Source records
____________________

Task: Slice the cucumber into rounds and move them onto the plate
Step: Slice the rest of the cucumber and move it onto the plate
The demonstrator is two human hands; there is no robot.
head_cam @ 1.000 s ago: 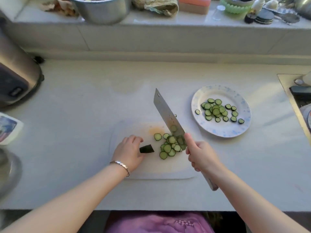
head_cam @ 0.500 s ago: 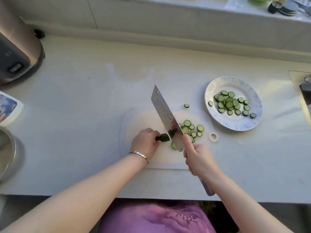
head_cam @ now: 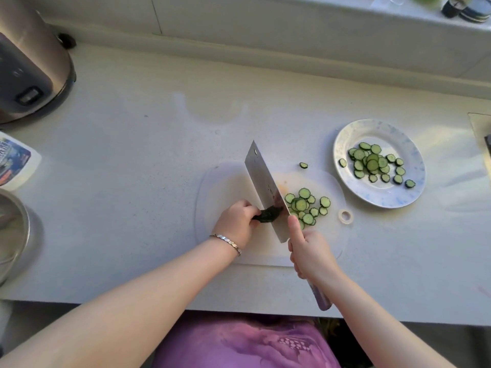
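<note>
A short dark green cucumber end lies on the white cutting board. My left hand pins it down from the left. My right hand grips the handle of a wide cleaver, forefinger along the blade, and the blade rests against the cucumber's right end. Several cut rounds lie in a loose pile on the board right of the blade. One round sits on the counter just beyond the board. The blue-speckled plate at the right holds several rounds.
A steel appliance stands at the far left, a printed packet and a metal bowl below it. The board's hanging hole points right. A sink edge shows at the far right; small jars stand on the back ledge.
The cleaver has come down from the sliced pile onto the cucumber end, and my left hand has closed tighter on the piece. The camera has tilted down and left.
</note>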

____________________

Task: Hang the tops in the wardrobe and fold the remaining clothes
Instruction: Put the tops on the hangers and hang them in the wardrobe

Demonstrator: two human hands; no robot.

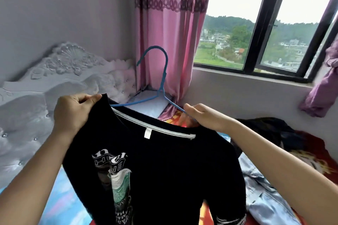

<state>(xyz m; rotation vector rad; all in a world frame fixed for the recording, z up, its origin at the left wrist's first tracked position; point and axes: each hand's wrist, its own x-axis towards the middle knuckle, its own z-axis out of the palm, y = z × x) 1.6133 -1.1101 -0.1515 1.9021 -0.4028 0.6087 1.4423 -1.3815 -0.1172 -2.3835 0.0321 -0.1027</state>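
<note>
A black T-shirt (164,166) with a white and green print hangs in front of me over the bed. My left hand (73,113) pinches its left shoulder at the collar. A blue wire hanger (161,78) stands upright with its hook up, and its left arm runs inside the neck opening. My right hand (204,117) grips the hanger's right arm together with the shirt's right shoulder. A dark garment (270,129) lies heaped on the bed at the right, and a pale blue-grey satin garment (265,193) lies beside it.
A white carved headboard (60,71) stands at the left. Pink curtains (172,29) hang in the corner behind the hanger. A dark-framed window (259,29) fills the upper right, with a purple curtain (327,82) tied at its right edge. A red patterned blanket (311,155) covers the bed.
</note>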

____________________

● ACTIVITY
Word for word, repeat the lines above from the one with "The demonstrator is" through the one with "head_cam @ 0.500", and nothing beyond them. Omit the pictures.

● WORKED SOLUTION
The demonstrator is two human hands; there is no robot.
head_cam @ 1.000 s ago: 
head_cam @ 0.500 s ago: 

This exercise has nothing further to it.